Work request - The listing below is to be copied exactly, with pictures excluded.
[Opening Extracted entries section]
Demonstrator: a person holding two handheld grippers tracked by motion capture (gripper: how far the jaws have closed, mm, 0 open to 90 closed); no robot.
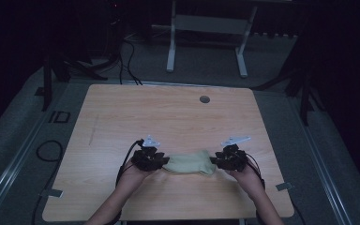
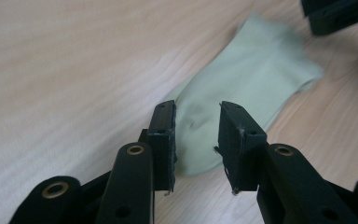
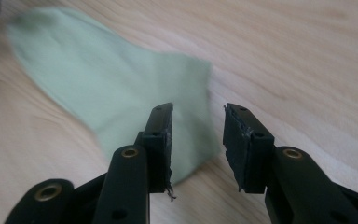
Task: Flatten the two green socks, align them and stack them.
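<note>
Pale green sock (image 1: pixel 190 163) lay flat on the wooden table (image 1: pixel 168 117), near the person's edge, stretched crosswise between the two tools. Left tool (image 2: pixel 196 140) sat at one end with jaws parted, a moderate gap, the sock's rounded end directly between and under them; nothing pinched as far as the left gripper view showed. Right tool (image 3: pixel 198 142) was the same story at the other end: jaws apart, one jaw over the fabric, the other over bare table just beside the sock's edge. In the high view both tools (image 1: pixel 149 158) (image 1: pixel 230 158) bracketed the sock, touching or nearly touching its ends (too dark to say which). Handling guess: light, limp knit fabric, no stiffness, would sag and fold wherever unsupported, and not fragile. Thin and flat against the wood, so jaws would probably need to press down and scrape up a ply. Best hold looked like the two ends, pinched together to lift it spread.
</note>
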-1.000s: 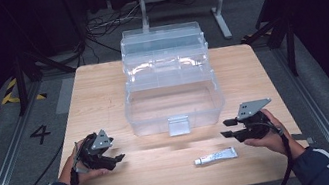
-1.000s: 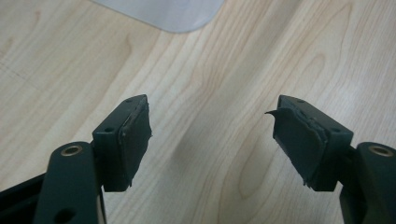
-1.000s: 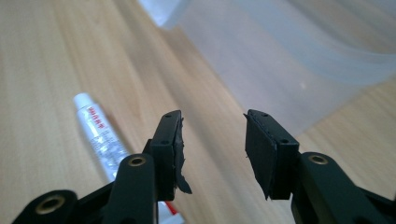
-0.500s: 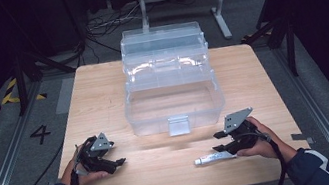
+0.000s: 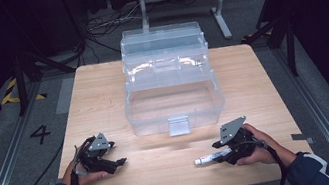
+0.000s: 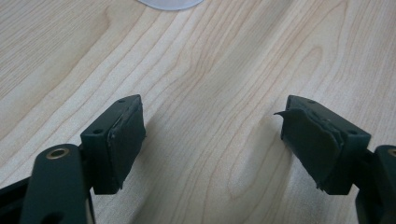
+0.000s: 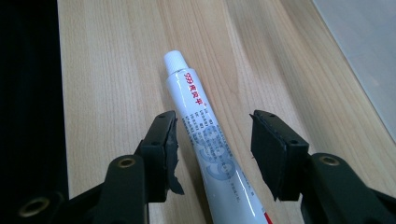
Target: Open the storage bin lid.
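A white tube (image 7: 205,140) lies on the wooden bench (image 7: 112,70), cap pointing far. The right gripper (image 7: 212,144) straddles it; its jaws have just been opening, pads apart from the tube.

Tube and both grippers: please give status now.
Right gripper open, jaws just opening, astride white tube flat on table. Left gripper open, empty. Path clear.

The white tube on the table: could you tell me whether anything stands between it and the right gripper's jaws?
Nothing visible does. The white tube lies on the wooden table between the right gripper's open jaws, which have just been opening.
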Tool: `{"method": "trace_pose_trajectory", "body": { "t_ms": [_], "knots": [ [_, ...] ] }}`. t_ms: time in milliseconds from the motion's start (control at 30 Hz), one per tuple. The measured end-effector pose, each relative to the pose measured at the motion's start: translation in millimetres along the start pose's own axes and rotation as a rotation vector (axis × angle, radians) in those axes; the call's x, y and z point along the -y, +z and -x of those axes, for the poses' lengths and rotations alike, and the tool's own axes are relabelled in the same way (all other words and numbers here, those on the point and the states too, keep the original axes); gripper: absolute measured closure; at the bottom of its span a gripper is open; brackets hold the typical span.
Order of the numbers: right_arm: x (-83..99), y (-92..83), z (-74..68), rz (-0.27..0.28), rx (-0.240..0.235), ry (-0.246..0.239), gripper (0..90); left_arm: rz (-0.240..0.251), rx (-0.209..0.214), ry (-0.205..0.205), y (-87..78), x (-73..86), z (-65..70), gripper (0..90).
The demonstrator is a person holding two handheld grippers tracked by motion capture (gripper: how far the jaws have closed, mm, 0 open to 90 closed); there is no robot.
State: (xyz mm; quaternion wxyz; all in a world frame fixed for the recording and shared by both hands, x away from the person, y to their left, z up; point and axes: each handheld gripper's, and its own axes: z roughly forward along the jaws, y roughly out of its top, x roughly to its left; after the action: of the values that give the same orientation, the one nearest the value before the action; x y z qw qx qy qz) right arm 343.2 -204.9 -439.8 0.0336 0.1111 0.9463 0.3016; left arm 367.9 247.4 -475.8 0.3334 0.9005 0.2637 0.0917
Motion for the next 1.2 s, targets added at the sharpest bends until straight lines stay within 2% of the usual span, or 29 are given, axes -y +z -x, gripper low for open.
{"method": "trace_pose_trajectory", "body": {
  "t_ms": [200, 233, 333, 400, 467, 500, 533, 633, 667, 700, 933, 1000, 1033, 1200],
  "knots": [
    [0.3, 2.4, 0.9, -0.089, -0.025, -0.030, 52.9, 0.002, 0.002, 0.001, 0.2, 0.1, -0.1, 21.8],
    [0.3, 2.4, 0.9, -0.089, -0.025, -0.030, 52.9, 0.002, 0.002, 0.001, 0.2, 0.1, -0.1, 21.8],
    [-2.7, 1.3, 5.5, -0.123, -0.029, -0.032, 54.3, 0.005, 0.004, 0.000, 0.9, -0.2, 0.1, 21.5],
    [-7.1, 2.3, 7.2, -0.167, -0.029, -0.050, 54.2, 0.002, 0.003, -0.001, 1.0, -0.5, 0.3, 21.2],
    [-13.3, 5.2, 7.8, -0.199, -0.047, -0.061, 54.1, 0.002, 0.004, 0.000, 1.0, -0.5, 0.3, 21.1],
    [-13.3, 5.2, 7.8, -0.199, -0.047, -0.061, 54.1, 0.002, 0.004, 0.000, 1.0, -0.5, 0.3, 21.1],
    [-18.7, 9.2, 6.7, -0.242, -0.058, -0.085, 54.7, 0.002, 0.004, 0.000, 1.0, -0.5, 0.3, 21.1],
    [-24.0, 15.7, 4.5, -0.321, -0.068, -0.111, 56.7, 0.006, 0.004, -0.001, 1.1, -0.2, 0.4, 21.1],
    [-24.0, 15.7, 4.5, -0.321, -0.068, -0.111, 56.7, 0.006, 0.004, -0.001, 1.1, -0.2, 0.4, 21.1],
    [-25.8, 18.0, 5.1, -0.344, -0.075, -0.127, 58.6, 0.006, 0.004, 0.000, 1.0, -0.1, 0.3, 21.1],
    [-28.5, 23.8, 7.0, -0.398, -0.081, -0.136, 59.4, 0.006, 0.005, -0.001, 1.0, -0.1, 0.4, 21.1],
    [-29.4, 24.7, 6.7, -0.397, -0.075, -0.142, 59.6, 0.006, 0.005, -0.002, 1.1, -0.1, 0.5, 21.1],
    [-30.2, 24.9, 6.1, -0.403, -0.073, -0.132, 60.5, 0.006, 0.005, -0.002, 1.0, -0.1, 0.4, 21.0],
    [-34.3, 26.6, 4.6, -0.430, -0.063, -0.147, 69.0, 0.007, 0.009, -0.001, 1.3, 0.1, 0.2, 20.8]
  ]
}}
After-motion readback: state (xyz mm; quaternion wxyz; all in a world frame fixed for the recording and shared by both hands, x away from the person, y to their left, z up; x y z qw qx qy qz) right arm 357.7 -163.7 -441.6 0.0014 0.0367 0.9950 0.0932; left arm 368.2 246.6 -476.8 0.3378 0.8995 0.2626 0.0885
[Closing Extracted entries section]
Solution for this task -
Demonstrator: a person holding two handheld grippers tracked by motion capture (gripper: how far the jaws have closed, mm, 0 open to 90 closed); no robot.
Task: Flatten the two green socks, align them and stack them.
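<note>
Pale green sock (image 1: pixel 190 163) lay flat on the wooden table (image 1: pixel 168 117), near the person's edge, stretched crosswise between the two tools. Left tool (image 2: pixel 196 140) sat at one end with jaws parted, a moderate gap, the sock's rounded end directly between and under them; nothing pinched as far as the left gripper view showed. Right tool (image 3: pixel 198 142) was the same story at the other end: jaws apart, one jaw over the fabric, the other over bare table just beside the sock's edge. In the high view both tools (image 1: pixel 149 158) (image 1: pixel 230 158) bracketed the sock, touching or nearly touching its ends (too dark to say which). Handling guess: light, limp knit fabric, no stiffness, would sag and fold wherever unsupported, and not fragile. Thin and flat against the wood, so jaws would probably need to press down and scrape up a ply. Best hold looked like the two ends, pinched together to lift it spread.
</note>
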-1.000s: 
-1.000s: 
-1.000s: 
-0.500s: 
+0.000s: 
+0.000s: 
+0.000s: 
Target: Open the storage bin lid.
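A white tube (image 7: 205,140) lies on the wooden bench (image 7: 112,70), cap pointing far. The right gripper (image 7: 212,144) straddles it; its jaws have just been opening, pads apart from the tube.

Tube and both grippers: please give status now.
Right gripper open, jaws just opening, astride white tube flat on table. Left gripper open, empty. Path clear.

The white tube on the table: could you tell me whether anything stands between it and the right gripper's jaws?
Nothing visible does. The white tube lies on the wooden table between the right gripper's open jaws, which have just been opening.
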Tool: `{"method": "trace_pose_trajectory", "body": { "t_ms": [_], "knots": [ [_, ...] ] }}`. t_ms: time in milliseconds from the motion's start (control at 30 Hz), one per tuple. The measured end-effector pose, each relative to the pose measured at the motion's start: translation in millimetres along the start pose's own axes and rotation as a rotation vector (axis × angle, radians) in those axes; the call's x, y and z point along the -y, +z and -x of those axes, for the poses' lengths and rotations alike, and the tool's own axes are relabelled in the same way (all other words and numbers here, those on the point and the states too, keep the original axes); gripper: absolute measured closure; at the bottom of its span a gripper is open; brackets hold the typical span.
Order of the numbers: right_arm: x (-83..99), y (-92..83), z (-74..68), rz (-0.27..0.28), rx (-0.240..0.235), ry (-0.246..0.239), gripper (0..90); left_arm: rz (-0.240..0.251), rx (-0.209..0.214), ry (-0.205..0.205), y (-87..78), x (-73..86), z (-65..70), gripper (0..90).
The demonstrator is a person holding two handheld grippers tracked by motion capture (gripper: how far the jaws have closed, mm, 0 open to 90 closed); there is no robot.
State: (xyz mm; quaternion wxyz; all in a world frame fixed for the recording and shared by both hands, x away from the person, y to their left, z up; point and axes: each handheld gripper's, and its own axes: z roughly forward along the jaws, y roughly out of its top, x roughly to its left; after the action: of the values that give the same orientation, the one nearest the value before the action; x y z qw qx qy qz) right arm 343.2 -204.9 -439.8 0.0336 0.1111 0.9463 0.3016; left arm 367.9 247.4 -475.8 0.3334 0.9005 0.2637 0.0917
Motion for the next 1.2 s, targets added at the sharpest bends until straight lines stay within 2% of the usual span, or 29 are given, axes -y +z -x, gripper low for open.
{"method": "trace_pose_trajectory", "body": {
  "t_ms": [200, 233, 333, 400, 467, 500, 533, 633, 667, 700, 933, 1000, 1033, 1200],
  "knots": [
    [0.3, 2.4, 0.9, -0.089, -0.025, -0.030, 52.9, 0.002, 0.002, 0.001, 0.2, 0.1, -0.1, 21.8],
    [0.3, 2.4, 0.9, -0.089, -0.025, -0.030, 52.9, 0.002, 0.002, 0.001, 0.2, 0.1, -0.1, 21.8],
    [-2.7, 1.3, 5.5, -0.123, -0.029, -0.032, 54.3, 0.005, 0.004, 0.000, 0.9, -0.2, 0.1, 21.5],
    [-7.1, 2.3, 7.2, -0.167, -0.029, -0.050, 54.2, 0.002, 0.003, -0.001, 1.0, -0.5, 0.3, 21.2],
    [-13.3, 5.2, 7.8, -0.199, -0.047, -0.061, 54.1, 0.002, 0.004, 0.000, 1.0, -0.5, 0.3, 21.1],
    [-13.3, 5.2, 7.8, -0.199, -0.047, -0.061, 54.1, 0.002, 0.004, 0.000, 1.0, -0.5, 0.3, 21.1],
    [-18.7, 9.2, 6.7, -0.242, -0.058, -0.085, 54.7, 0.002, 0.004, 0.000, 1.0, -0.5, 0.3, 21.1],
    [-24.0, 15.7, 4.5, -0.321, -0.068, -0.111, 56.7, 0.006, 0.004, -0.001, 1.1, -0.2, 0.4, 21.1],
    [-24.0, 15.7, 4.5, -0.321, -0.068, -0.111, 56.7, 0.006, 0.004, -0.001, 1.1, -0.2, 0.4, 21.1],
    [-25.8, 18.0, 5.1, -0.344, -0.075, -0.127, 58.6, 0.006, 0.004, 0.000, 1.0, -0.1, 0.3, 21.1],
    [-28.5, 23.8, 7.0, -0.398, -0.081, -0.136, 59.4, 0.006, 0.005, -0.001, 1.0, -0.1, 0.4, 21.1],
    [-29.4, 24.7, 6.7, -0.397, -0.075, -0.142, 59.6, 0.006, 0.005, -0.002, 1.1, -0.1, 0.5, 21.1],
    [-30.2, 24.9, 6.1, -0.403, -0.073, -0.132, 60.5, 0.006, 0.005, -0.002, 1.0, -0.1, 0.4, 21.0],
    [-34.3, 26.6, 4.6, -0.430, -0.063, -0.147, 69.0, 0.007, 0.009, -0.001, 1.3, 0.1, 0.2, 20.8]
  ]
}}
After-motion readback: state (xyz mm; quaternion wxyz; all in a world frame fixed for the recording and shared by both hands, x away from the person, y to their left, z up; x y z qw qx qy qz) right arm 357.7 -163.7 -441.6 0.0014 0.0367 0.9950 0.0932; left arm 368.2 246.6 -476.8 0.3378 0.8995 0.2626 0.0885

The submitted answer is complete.